Problem to solve ->
Please set the lines down again exactly, from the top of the entries through the line that contains "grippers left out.".

Task data ->
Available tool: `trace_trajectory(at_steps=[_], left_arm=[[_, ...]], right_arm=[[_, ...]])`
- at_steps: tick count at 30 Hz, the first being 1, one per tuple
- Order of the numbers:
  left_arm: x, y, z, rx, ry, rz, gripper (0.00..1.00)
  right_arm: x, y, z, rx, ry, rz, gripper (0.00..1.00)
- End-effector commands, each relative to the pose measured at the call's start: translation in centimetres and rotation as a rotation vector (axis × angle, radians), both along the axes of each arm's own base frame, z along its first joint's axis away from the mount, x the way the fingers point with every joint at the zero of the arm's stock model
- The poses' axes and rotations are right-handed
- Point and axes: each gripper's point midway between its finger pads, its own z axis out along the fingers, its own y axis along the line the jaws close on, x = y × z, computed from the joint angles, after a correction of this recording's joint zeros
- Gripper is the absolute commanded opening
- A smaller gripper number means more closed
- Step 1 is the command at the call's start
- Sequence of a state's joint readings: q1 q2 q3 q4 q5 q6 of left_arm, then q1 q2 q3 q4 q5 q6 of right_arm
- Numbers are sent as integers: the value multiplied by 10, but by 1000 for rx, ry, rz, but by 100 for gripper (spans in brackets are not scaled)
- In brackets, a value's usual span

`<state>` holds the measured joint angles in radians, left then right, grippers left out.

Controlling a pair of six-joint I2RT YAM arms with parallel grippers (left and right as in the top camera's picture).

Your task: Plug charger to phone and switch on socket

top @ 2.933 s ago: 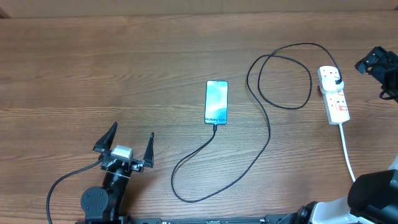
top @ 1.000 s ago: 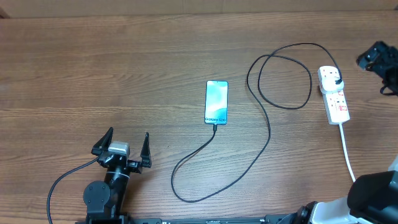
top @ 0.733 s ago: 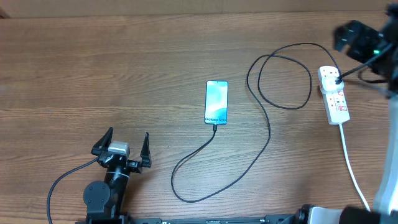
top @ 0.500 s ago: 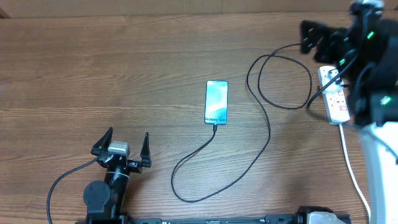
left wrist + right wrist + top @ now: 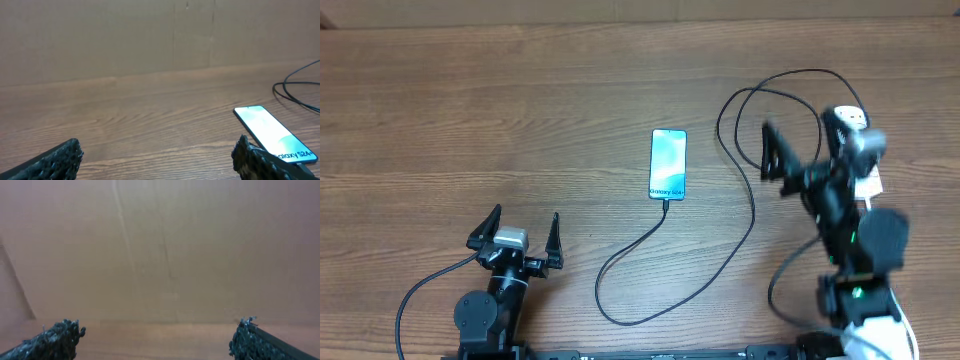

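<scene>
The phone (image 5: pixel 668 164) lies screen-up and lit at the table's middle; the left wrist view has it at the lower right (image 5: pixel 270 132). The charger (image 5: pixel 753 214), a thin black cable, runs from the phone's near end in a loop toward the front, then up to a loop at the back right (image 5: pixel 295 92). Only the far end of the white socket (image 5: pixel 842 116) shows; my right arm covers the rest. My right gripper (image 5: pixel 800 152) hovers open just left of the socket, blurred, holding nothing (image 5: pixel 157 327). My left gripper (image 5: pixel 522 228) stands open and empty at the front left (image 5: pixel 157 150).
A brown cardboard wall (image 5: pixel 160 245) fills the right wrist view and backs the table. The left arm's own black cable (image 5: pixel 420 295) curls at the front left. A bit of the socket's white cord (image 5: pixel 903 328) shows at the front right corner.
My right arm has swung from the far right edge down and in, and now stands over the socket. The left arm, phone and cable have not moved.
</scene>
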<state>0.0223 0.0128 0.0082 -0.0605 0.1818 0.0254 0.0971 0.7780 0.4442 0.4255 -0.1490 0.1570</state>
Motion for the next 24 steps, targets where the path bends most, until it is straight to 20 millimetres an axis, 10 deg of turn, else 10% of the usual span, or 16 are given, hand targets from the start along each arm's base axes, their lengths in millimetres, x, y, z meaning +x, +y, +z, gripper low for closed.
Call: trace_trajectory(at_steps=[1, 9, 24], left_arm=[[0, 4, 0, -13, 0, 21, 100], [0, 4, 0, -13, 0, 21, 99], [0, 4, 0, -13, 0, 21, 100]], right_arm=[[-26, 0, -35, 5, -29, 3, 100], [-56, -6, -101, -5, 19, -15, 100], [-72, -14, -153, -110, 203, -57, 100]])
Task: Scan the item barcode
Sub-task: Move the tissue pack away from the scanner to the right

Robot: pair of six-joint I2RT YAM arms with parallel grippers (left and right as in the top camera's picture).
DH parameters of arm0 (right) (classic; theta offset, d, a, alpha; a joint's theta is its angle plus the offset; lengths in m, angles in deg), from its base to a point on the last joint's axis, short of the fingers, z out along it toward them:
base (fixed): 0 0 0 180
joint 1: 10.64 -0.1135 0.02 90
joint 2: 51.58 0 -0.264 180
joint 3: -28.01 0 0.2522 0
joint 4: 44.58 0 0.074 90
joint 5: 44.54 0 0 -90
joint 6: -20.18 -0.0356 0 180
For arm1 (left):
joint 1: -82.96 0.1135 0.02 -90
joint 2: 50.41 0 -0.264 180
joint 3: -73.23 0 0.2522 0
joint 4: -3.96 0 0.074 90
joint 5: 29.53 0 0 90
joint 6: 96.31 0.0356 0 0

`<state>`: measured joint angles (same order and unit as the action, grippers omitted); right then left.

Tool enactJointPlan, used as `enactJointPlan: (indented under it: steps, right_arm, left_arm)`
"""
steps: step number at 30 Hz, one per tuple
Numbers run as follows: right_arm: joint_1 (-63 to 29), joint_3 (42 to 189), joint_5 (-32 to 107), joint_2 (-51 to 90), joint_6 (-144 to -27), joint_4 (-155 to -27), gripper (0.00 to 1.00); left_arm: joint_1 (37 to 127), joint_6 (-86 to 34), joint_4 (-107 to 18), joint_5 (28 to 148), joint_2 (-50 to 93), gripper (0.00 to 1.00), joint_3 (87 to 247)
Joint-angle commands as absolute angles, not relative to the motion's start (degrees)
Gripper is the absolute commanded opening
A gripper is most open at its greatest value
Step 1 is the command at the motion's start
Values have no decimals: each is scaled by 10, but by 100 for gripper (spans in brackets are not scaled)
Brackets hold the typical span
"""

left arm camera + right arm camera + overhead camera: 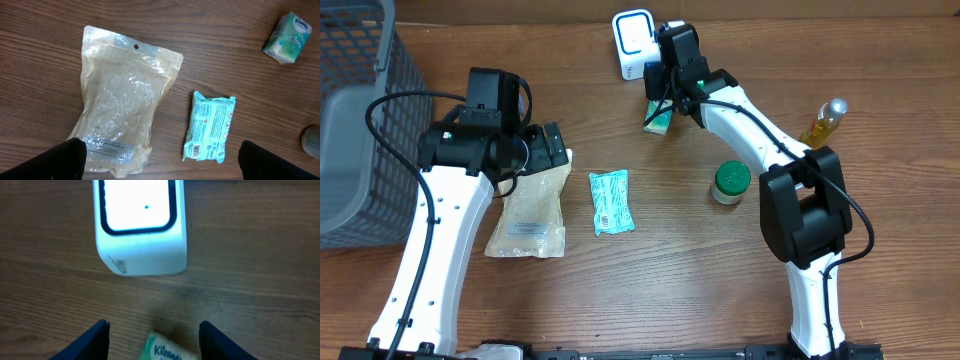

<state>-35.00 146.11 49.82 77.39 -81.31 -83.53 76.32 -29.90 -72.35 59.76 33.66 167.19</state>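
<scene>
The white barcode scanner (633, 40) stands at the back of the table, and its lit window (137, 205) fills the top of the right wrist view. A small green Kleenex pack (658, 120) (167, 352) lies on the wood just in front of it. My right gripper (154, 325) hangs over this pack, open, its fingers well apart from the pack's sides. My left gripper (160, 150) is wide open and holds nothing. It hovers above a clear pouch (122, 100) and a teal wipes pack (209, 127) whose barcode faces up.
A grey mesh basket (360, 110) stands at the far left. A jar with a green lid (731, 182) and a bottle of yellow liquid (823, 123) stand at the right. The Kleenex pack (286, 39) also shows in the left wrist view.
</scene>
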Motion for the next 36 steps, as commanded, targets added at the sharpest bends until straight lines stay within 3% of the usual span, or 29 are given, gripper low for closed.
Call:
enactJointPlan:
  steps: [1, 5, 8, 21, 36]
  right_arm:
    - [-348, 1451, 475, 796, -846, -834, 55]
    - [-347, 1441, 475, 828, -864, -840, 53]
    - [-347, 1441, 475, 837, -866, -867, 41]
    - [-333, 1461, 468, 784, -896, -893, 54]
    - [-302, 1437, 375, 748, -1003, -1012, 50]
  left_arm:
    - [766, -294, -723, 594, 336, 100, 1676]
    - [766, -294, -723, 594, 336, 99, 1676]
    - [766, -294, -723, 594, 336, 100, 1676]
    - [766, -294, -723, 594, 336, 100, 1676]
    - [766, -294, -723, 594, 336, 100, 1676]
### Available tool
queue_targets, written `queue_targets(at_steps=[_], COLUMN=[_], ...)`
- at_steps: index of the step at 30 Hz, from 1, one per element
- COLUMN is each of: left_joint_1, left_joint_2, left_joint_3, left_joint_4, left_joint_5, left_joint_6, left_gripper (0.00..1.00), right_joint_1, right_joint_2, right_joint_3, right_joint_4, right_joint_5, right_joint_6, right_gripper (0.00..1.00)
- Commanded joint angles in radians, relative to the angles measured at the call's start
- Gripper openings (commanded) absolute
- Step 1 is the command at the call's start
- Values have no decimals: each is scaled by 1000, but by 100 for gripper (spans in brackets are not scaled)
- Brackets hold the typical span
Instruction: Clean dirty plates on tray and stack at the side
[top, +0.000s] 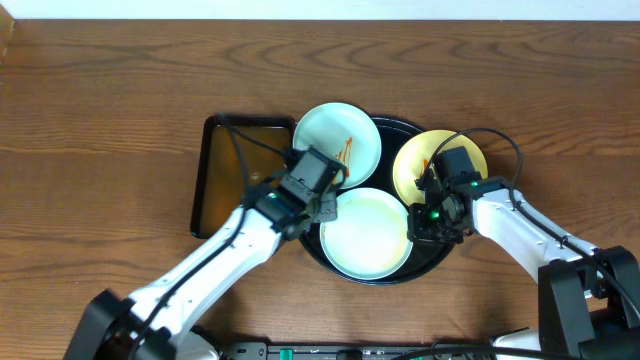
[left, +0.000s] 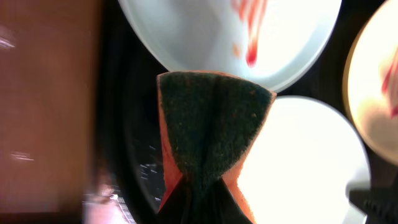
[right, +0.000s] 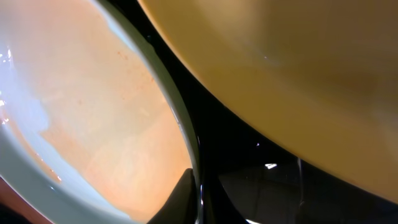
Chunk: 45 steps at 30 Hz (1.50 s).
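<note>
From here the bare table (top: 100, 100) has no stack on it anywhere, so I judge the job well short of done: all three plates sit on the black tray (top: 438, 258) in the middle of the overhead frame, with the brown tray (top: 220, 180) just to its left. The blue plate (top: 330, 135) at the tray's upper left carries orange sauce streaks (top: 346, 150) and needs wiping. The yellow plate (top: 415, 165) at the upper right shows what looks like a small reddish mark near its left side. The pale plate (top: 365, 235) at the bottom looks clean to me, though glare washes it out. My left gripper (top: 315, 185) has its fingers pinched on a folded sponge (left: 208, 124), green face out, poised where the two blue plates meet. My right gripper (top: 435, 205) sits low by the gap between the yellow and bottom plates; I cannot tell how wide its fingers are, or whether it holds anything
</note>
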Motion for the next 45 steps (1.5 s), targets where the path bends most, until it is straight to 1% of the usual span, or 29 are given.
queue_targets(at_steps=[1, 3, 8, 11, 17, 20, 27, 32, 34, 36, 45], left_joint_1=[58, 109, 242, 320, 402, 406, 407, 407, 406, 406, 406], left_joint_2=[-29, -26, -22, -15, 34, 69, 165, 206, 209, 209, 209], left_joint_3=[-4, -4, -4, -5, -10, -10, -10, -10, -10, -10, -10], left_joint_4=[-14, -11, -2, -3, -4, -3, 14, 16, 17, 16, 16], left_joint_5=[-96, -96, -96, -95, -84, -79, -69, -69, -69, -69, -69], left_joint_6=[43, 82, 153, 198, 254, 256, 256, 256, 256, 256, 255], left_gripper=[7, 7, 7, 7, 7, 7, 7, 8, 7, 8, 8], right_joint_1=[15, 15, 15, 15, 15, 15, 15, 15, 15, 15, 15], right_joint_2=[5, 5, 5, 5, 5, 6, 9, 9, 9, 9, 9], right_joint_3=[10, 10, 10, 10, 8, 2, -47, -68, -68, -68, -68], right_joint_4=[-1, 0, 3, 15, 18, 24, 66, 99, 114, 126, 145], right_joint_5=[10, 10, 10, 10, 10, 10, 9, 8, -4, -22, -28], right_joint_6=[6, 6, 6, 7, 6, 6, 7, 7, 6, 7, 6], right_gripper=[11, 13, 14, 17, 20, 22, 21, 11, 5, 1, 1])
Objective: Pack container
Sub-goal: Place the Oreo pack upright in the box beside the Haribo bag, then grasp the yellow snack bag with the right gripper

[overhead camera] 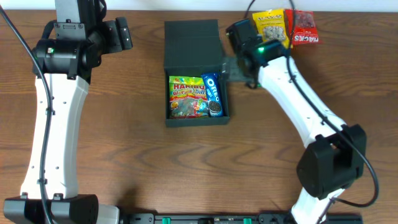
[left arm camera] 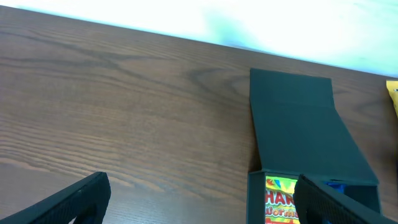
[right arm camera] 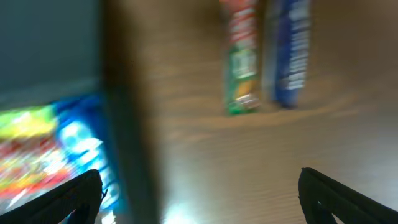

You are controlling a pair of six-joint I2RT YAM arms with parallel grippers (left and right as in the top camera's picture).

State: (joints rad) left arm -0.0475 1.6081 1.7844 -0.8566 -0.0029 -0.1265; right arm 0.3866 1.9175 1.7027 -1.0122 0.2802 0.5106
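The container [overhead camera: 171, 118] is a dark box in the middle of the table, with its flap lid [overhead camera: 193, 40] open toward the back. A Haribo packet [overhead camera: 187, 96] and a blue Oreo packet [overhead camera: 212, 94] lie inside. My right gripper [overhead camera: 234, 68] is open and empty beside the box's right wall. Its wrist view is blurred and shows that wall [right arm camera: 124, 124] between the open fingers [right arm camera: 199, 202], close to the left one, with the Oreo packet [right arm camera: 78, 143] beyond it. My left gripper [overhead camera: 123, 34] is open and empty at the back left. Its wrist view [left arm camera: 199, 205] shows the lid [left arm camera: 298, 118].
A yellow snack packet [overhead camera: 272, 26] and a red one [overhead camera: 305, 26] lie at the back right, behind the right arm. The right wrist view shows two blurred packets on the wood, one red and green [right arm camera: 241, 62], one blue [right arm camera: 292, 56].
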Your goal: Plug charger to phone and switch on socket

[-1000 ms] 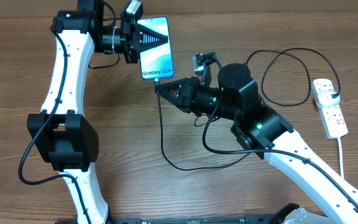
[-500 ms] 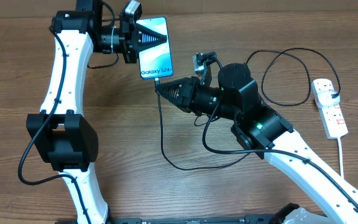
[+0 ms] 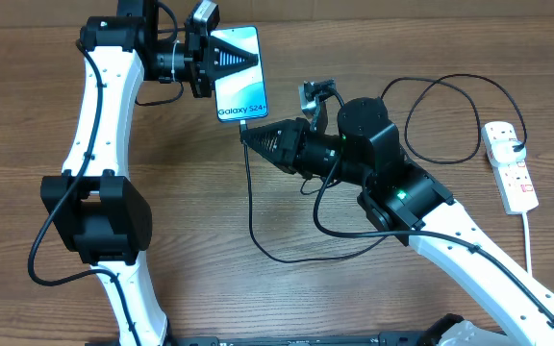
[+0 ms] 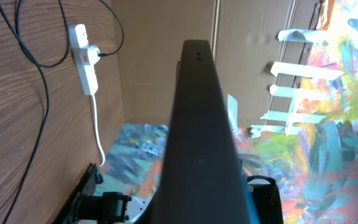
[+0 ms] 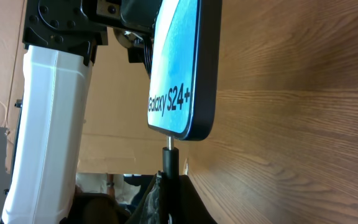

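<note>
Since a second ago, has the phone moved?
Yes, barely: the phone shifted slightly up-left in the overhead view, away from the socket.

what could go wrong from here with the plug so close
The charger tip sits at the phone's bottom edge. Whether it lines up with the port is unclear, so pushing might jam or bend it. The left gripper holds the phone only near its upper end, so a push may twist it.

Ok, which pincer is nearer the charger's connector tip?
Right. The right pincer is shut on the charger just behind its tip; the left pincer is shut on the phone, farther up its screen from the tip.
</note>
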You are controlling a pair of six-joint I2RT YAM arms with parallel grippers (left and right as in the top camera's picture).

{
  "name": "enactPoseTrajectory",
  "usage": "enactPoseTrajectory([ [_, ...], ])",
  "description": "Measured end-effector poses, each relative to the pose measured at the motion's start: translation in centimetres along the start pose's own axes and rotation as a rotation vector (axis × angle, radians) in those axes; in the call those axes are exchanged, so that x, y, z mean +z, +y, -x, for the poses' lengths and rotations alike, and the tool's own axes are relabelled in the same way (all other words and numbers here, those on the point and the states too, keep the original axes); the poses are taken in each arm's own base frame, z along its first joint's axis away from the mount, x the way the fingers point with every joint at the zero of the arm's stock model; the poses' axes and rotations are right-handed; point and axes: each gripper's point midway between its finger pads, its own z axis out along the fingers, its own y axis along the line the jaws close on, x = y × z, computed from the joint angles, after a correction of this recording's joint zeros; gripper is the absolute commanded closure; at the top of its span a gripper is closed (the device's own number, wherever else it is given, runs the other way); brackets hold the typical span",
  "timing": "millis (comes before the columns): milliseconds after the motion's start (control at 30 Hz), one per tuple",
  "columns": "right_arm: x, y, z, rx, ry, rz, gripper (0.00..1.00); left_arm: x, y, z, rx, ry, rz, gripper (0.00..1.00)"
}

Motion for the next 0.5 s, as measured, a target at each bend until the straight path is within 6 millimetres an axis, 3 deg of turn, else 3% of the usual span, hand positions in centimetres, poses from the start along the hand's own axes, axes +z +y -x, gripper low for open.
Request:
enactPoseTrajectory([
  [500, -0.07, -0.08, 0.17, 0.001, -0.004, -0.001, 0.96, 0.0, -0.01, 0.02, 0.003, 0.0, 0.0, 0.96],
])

Exercise output ->
Available tool: `trace_trajectory(at_steps=[_], left_arm=[[_, ...]], right_arm=[[_, ...]])`
- at_steps: tick count at 30 Hz, the first being 1, one per tuple
- Order of the numbers:
  left_arm: x, y, z, rx, ry, rz, gripper (0.00..1.00)
  right_arm: x, y, z, rx, ry, rz, gripper (0.00..1.00)
- End-effector commands, each relative to the pose measured at the call's start: translation in centimetres and rotation as a rotation vector (axis × angle, radians), both along the axes of each arm's own base frame, z along its first joint's axis away from the mount, x the way the fingers point with every joint at the zero of the arm's stock model
- The poses' axes and rotations are right-handed
- Point and axes: each gripper's point midway between its finger pads, its own z axis out along the fingers, its own y axis along the line the jaws close on, x = y × z, computed from the joint angles, after a correction of this recording's joint zeros
- Gripper is the absolute commanded opening
- A smaller gripper number means more closed
- Step 1 is the command at the call's start
- Sequence of a state's joint readings: q1 q2 q3 q4 q5 q6 of left_arm, then q1 q2 q3 q4 q5 q6 of right_arm
- Numbers are sent as integers: the value multiplied by 10, but by 1000 for rx, ry, rz, but by 100 for gripper (spans in brackets are not scaled)
- In brackets, a value's usual span

`<state>` holds the measured joint angles in radians, left then right, grippers left out.

Nothing else goes in the answer.